Как будто их качал неслышный ветер, такой слабый, что они почти не двигались, и такой сильный, что через всю страну соединил их тут. И будет приближать их друг к другу и разлучать, но не разрывать их близости. Этого сделать не в силах никто и ничто. Приближать не — соединяя — всегда, пока они будут живы, — этим они и живы.
Может быть, этот ветер дует и сейчас, когда их давно уже нет на земле.
На другое утро, когда я еще спал, кто-то, вероятно Павлов или дядя Нат, сонного перенес меня на кровать, и я не видал, как полк уже под обычным красным знаменем ушел из Бродиц.
Полк Красной гвардии под командованием Павлова, в который вошли боевые дружины Сахарного и Кожевенного заводов. Вместе с полком ушел воевать дядя Нат.
А вскоре мы с тетей Женей уехали в Москву.
Наступила зима девятнадцатого года, мне уже исполнилось девять лет. В тот очень холодный и темный вечер мы сидели одни — я и мой товарищ Мотька Политнога — в огромной коммунарской спальне.
Другие разбрелись: на чоновские посты, колоть дрова, чистить картошку и кто куда. Мотька был только года на два старше меня, но пережил на своем веку намного больше, чем я, — это был круглолицый и жизнерадостный паренек, у которого правда в рассказах причудливо переплеталась с вымыслом.
Прозвище его Политнога произошло оттого, что он успел побывать на фронте с отрядом красногвардейцев, который подобрал его, выскочившего из окошка хаты, где белые сожгли его родных.
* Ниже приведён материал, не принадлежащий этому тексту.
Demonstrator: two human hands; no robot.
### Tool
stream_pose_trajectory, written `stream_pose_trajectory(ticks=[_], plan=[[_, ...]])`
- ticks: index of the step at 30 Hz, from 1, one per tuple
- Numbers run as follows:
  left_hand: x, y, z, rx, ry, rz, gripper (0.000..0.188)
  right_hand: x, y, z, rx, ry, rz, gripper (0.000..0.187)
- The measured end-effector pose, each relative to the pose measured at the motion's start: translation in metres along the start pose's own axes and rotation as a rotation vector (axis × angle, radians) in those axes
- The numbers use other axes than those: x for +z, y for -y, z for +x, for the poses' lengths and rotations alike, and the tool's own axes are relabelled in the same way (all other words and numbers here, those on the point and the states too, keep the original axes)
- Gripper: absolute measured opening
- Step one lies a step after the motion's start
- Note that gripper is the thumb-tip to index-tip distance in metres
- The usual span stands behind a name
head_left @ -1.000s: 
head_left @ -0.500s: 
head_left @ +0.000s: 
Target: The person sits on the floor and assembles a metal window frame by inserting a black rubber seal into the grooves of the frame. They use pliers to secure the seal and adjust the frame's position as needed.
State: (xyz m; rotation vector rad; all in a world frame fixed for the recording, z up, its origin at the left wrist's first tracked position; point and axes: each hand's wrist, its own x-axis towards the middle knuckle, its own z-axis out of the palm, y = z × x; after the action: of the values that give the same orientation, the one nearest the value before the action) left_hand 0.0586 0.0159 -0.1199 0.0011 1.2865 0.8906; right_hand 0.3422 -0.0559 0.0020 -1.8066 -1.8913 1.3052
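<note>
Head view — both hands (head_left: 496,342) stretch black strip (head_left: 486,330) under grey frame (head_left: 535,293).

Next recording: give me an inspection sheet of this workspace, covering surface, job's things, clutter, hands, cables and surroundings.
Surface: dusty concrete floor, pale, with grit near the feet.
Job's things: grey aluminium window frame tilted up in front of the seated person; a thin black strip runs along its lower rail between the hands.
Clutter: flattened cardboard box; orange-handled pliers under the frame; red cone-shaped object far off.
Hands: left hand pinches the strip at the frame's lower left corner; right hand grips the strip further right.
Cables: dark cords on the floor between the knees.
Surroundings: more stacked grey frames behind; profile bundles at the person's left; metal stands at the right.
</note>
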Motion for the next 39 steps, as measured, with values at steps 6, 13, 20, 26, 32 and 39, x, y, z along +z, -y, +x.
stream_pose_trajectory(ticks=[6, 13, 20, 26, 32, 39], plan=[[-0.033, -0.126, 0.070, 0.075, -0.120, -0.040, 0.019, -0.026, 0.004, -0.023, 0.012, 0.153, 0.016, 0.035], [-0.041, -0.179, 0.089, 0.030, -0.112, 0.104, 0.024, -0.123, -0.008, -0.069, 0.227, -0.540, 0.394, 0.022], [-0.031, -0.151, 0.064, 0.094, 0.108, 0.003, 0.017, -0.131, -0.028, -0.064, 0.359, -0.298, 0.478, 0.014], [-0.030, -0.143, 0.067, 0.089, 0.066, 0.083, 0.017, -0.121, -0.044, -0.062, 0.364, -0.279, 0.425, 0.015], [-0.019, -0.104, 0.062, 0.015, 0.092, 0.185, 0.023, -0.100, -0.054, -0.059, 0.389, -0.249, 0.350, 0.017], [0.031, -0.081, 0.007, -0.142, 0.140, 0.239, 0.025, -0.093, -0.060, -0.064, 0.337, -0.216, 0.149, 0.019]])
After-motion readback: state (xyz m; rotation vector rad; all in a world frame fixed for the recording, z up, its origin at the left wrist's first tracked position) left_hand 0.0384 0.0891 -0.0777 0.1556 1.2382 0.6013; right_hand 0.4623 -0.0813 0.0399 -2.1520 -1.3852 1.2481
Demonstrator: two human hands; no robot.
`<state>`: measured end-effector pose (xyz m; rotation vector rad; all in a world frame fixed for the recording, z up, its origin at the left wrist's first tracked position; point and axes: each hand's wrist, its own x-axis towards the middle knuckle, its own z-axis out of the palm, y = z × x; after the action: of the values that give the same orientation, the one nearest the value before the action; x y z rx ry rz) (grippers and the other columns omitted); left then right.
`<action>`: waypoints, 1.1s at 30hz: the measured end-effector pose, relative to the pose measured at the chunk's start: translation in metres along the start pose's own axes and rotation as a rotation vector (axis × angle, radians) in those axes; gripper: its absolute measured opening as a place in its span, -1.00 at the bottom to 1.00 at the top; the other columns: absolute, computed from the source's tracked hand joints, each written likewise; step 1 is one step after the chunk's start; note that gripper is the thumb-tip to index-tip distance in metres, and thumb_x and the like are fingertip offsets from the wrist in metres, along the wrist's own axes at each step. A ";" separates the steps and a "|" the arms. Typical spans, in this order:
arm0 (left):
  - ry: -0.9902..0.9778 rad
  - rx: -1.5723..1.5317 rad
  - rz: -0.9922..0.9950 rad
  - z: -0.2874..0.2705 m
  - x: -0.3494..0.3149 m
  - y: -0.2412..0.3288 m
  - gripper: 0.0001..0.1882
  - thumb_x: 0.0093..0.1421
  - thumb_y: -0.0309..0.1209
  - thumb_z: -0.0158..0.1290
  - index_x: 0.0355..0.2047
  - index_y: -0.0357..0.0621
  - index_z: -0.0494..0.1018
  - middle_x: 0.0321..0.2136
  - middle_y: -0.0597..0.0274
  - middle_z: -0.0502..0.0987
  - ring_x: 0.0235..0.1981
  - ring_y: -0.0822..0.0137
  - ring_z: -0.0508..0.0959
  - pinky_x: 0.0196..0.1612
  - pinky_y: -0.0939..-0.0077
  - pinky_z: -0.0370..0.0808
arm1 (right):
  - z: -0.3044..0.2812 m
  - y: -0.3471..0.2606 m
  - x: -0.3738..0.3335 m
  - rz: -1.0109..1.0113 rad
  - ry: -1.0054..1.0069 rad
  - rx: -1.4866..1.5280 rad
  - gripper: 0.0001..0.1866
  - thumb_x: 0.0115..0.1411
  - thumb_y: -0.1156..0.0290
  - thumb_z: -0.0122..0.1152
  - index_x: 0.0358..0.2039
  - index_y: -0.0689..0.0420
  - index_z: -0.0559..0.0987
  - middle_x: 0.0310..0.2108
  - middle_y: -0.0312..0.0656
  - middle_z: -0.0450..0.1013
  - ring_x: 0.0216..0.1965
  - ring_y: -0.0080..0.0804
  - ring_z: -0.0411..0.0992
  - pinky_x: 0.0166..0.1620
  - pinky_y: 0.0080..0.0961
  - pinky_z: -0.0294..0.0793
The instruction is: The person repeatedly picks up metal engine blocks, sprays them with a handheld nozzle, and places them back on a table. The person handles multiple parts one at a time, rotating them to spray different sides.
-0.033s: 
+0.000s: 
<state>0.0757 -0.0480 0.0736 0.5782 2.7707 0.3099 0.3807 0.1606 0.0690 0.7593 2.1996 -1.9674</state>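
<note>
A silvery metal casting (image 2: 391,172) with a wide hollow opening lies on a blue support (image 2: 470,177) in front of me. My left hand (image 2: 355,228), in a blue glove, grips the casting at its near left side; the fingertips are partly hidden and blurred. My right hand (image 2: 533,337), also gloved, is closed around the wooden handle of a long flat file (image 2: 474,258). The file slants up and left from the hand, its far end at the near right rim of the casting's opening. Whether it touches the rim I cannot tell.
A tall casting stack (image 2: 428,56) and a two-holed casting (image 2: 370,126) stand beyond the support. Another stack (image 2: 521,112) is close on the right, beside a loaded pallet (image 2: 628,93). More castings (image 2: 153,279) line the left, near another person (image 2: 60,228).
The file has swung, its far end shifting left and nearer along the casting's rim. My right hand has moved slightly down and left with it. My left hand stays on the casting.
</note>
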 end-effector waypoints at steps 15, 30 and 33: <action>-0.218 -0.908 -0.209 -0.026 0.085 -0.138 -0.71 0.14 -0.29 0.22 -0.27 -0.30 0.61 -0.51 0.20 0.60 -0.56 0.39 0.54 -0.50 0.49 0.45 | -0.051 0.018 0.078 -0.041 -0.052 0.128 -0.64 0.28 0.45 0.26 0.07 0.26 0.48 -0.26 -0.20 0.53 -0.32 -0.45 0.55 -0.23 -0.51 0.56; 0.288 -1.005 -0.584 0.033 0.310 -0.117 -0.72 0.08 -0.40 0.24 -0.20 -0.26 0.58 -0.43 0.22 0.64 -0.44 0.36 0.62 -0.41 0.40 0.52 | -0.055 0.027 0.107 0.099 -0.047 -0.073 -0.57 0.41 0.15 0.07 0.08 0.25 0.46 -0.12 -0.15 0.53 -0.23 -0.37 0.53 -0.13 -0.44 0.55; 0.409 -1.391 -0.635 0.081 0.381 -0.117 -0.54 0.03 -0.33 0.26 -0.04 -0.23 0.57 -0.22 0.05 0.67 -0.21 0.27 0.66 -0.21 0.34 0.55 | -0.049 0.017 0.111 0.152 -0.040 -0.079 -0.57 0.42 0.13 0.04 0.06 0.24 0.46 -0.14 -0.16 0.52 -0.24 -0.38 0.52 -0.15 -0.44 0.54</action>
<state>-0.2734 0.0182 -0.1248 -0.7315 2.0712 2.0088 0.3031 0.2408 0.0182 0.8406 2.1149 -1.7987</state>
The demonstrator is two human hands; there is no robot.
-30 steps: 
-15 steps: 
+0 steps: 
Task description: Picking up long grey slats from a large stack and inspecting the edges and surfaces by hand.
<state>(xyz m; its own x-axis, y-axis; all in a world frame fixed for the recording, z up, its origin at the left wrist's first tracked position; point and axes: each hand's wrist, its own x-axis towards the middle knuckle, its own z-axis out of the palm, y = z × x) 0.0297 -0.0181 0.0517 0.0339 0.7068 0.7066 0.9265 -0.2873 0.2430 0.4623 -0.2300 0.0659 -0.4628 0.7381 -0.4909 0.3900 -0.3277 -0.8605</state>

Был он на фронте не то год, не то месяц, политруком отряда, как он чаще всего рассказывал, — но это мало вероятно, — или вестовым политрука, или еще кем. В коммуну привезли его красногвардейцы — «с фронта, на ко́нях».
Сдали Мотьку «под роспись» самому Пантелеймону Николаевичу.
«Шинельку сдали, портупею, буденовку, винтовку, ложку, как положено».
Мотькины рассказы о поступлении в коммуну менялись от раза к разу. Один раз даже получилось, что шел он с фронта пешком и Пантелеймон Николаевич подобрал его, замерзшего, у церкви Василия Кесарийского, напротив коммуны.
«Сутки мертвяком лежал, думали — амба, доски шукали, чтоб гробя́ку сколотить…»
Проскакал по неведомым полям прошедшей эпохи из небытия в небытие красногвардейский отряд и пронес в будущее притороченную к седлу мальчишескую судьбу.
Под высоким потолком тускло, в четверть силы, тлели угольные нити лампочки накаливания. В свете ее сосульки на паровом отоплении казались кровоподтеками. Мотька что-то рассказывал, но что именно — я не помню. Вероятно, как всегда, о войне. Сквозь синее, оледенелое окно смутно рисовался похороненный в сугробах сад с замерзшими деревьями. Дверь спальни отворилась без скрипа. Кто-то — дежурный, очевидно, — сказал: «Да вот они» — и убежал, оставив на пороге сутулящуюся фигуру. Я узнал Павлова, пока он медленно шел, пересекая спальню, в той же кавалерийской шинели, что и в Бродицах.
Даже, может быть, прежде чем узнал, меня охватило поднявшееся изнутри ощущение той ночи, казалось бы навсегда исчезнувшее, — что везде кругом смерть, а самая возможность жизни в одном этом длинном человеке. Это чувство, как внезапно открывшаяся рана, было настолько сильно, что я чуть было не побежал к Павлову.
Но почему-то не двинулся с места.
Прошлое передает свои сигналы, как старинный гелиотелеграф, через пустоты, когда оно неощутимо. И всегда эти световые вспышки — даже неясные, «что-то было», леденящие душу и согревающие ее — ослепительно сильны. И, возникая вновь и вновь, эти вспышки, кроме первоначально пережитого, несут след предыдущих пробуждений — горя их и счастья, как бы меняя оттенок, но ничего не растеряв из первоначального.
Прошлое течет из детства редкой цепочкой этих вспышек, соединяющей жизнь в одно целое и похожей на круг кровообращения, связывающий миллиарды таких различных клеток. Из детства и юности, когда эти огни только и рождаются, до старости, когда человек реже оглядывается кругом, занятый воспоминаниями, попытками собрать, оправдать и объяснить прошлое; до смерти, когда человек закрывает глаза, чаще всего обессиленный и вынужденный признать бесполезность всех этих попыток. Один круг кровообращения воспоминаний — это и есть жизнь.